# WHAT YOU NEED TO DO
Strip out all images, then restate the data verbatim.

[SOURCE MATERIAL Boundary: Start]

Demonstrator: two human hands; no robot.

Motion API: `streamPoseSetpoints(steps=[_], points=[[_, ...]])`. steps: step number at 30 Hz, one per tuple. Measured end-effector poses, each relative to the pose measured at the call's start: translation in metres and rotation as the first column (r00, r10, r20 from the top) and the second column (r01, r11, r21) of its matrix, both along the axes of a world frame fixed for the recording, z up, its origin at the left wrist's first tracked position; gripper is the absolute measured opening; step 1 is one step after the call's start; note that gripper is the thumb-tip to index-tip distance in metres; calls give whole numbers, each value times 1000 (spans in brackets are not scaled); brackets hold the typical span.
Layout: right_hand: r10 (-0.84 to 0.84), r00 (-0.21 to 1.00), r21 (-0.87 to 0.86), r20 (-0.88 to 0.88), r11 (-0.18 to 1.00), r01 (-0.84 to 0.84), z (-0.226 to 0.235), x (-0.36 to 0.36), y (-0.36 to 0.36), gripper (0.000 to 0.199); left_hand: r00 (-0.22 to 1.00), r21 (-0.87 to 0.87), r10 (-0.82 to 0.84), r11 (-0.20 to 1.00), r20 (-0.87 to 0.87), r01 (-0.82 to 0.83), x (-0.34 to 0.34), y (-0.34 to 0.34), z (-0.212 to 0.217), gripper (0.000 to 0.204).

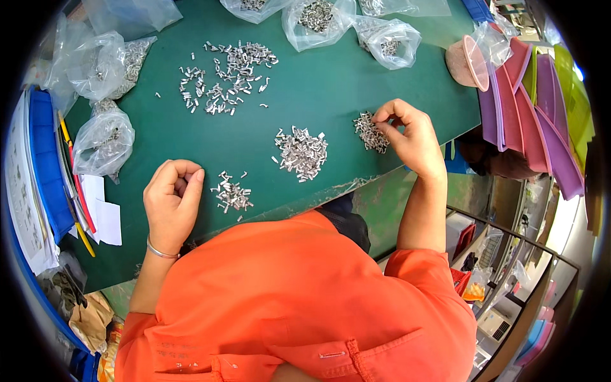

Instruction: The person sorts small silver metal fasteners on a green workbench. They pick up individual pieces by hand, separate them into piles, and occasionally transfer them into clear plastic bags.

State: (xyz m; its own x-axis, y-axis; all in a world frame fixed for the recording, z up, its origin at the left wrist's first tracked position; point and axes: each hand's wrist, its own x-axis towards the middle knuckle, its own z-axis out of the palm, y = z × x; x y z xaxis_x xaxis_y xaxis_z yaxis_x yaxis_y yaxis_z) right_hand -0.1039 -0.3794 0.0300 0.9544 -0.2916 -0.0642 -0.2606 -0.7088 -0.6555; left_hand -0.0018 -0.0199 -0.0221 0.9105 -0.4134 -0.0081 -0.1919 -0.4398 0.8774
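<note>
My right hand [412,135] is over a small pile of bent silvery metal pieces [368,130] at the right of the table. Its thumb and forefinger are closed at the pile's edge, and whatever sits between them is too small to make out. My left hand [173,198], curled with thumb and forefinger close together, rests near the table's front edge. What it may hold is hidden. Just right of it lies another small heap of metal pieces [233,193]. A larger heap [301,154] lies midway between my hands, and a wide scattered spread [232,75] lies farther back.
Clear plastic bags of metal pieces, such as one bag [317,18], line the green table's [356,76] back and left. A pink cup [468,62] stands at the right corner beside coloured plastic bins [519,108]. Papers [105,213] and pens [83,197] lie left.
</note>
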Motion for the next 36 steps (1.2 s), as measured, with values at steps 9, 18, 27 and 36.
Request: streamPoseSetpoints(steps=[9,18,27,36], points=[[127,939,7,320,991,-136,-28,55,72,12,999,13,-9,1000,32,8,1,-4,8,4],[215,931,-6,294,975,-223,-40,87,109,14,1000,2,-1,1000,14,1,0,-2,8,4],[-5,937,837,350,450,-311,-37,77,101,27,1000,-32,5,999,27,-4,2,-2,8,5],[46,876,752,479,494,-437,-37,74,102,27,1000,-33,7,999,30,-6,2,-2,8,6]])
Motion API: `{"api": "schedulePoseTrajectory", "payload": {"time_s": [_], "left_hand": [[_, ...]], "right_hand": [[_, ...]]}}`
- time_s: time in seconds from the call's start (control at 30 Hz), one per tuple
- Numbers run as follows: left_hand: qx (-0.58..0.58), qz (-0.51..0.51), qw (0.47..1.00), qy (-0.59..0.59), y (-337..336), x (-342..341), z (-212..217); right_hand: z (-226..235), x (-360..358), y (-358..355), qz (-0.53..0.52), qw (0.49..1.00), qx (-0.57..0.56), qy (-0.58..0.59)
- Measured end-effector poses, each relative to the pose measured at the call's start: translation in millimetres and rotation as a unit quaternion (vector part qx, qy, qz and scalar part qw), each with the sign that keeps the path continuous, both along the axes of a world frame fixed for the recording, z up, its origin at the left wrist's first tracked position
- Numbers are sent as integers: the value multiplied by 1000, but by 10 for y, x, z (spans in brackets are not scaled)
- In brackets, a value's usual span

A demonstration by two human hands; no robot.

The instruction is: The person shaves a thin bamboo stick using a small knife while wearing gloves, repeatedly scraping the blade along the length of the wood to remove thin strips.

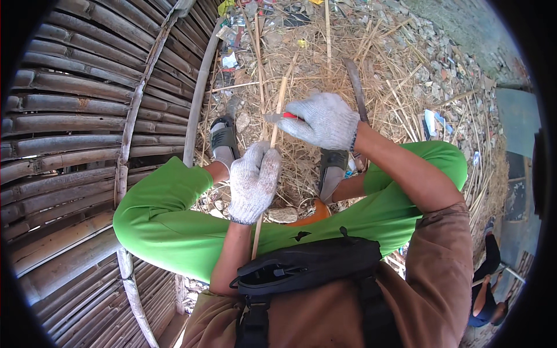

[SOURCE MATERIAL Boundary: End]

# RESPONSE BOX
Demonstrator: two human hands; no robot.

Motion API: `streamPoseSetpoints(steps=[_], points=[[_, ...]])`. steps: step number at 30 Hz, one per tuple. Measured end-effector poses, each relative to the pose measured at the call's start: translation in metres and rotation as the first column (r00, r10, r20 from the top) and the second column (r01, r11, r21) of its matrix, both along the axes of a world frame fixed for the recording, z up, its origin at the left wrist's first tracked position; gripper is the absolute measured opening; step 1 is one step after the call's start; note that gripper is the thumb-tip to index-tip distance in metres; calls give whole numbers, each value times 1000 (spans in brackets are not scaled); brackets hold the typical span.
Layout: right_hand: r10 (-0.84 to 0.84), r00 (-0.21 to 1.00), r21 (-0.87 to 0.86), r20 (-0.88 to 0.88), r11 (-0.18 to 1.00), r01 (-0.84 to 0.84), z (-0.226 to 0.235), x (-0.36 to 0.36), y (-0.36 to 0.36), gripper (0.000 to 0.199); left_hand: r00 (-0.22 to 1.00), r21 (-0.87 to 0.87), r10 (-0.82 to 0.84), r11 (-0.20 to 1.00), r20 (-0.87 to 0.87), r01 (-0.82 to 0.83), x (-0.34 to 0.34), y (-0.34 to 0.34), z (-0.212 to 0.217), gripper (0.000 to 0.204).


Instruction: The person sorts small silver metal fasteners on a green workbench. They pick up individual pieces by hand, separate them into piles, and occasionally transfer them into clear plastic bags.

State: (xyz m; its own x-axis, y-axis; all in a world frame fixed for the recording, z up, its origin at the left wrist's first tracked position; point and axes: each hand's wrist, its own x-axis towards the middle knuckle, its own z-axis out of the palm, y = z × x; x y z xaxis_x xaxis_y xaxis_z yaxis_x yaxis_y yaxis_z) right_hand -0.1039 -0.3794 0.0300 0.9544 -0.2916 -0.0642 -0.2606 -0.7088 -0.6555; left_hand -0.0018 -0.0199 -0.0221 0.9105 -0.4134 -0.0081 -0.1919 -0.4398 0.8774
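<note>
My right hand [412,135] is over a small pile of bent silvery metal pieces [368,130] at the right of the table. Its thumb and forefinger are closed at the pile's edge, and whatever sits between them is too small to make out. My left hand [173,198], curled with thumb and forefinger close together, rests near the table's front edge. What it may hold is hidden. Just right of it lies another small heap of metal pieces [233,193]. A larger heap [301,154] lies midway between my hands, and a wide scattered spread [232,75] lies farther back.
Clear plastic bags of metal pieces, such as one bag [317,18], line the green table's [356,76] back and left. A pink cup [468,62] stands at the right corner beside coloured plastic bins [519,108]. Papers [105,213] and pens [83,197] lie left.
</note>
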Motion for the next 36 steps (1.2 s), as measured, with values at steps 9, 18, 27 and 36.
Request: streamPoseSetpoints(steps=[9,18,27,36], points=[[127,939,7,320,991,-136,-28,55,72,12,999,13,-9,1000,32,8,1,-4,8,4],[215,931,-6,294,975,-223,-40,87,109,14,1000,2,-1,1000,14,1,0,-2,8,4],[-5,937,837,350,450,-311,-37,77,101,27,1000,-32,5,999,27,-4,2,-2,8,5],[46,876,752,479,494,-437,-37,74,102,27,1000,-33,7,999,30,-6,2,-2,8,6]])
Motion API: `{"api": "schedulePoseTrajectory", "payload": {"time_s": [_], "left_hand": [[_, ...]], "right_hand": [[_, ...]]}}`
- time_s: time in seconds from the call's start (control at 30 Hz), one per tuple
- Numbers run as follows: left_hand: qx (-0.58..0.58), qz (-0.51..0.51), qw (0.47..1.00), qy (-0.59..0.59), y (-337..336), x (-342..341), z (-212..217); right_hand: z (-226..235), x (-360..358), y (-358..355), qz (-0.53..0.52), qw (0.49..1.00), qx (-0.57..0.56), qy (-0.58..0.59)
- Measured end-effector poses, each relative to the pose measured at the call's start: translation in millimetres and rotation as a unit quaternion (vector part qx, qy, qz and scalar part qw), each with the sign that keeps the path continuous, both along the axes of a world frame fixed for the recording, z up, its origin at the left wrist's first tracked position
- Numbers are sent as integers: the value multiplied by 1000, but by 10 for y, x, z (spans in brackets are not scaled)
- In brackets, a value's usual span

A demonstration by two human hands; no robot.

The instruction is: The person shaves a thin bamboo stick using a small knife while wearing gloves, repeatedly scraping the blade along the length of the wood to remove thin strips.

The exercise was worked through completely.